What's in a Name? In Parts of Iraq, Your Name Might Get You Shot

Here's an interesting recent piece from the Iraqi news site Niqash, called "What's in a Name? Iraqis at Risk for Having 'Dangerous' First Names." At least in Mosul and Ninawa province, parents of newborns are increasingly giving their newborns names that don't reveal their sectarian affiliation since Sunni-Shi‘ite violence is a continuing threat. And it's not just newborns:
Thamer also points out that in Ninawa a lot of people have two identity cards – one with their real name and another with a fake name, depending on where they live or work or which areas they need to pass through. This is because some neighbourhoods or localities in Ninawa are inhabited by mostly Sunni Muslims and others are populated by mostly Shiite Muslims.

Most of the people with two identity cards are truck or taxi drivers, Thamer notes. Every day Sunni Shiite drivers must pass through Shiite Muslim dominated areas and vice versa.

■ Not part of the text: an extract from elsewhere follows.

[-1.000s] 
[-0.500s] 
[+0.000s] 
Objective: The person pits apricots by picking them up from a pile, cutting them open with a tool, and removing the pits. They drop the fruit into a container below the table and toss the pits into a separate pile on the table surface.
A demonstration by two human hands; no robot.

Take Siddiq for example. He is a Sunni Muslim and his real first name is Abu Bakr – in scripture, the latter was a close companion of the Prophet Mohammed but whether he was a meritorius individual is something that Shiite and Sunni Muslims disagree on.

Siddiq’s younger brother was a taxi driver like him; he was killed by extremists while driving the road between Mosul and Baghdad. “He was just a taxi driver and he was only murdered because his name was Umar,” Siddiq tells sadly.
 And there was a post-2003 rush to change names for another reason:
“People were obsessed with changing their names,” the employee remembers. “And especially those who were named after Saddam or those who had very Baath names.” And by this, he means names that were particularly Arabist or nationalist in nature. At the time, the rush for name changes caused his department to put more restrictions on the practice in an attempt to maintain some order and their records correctly.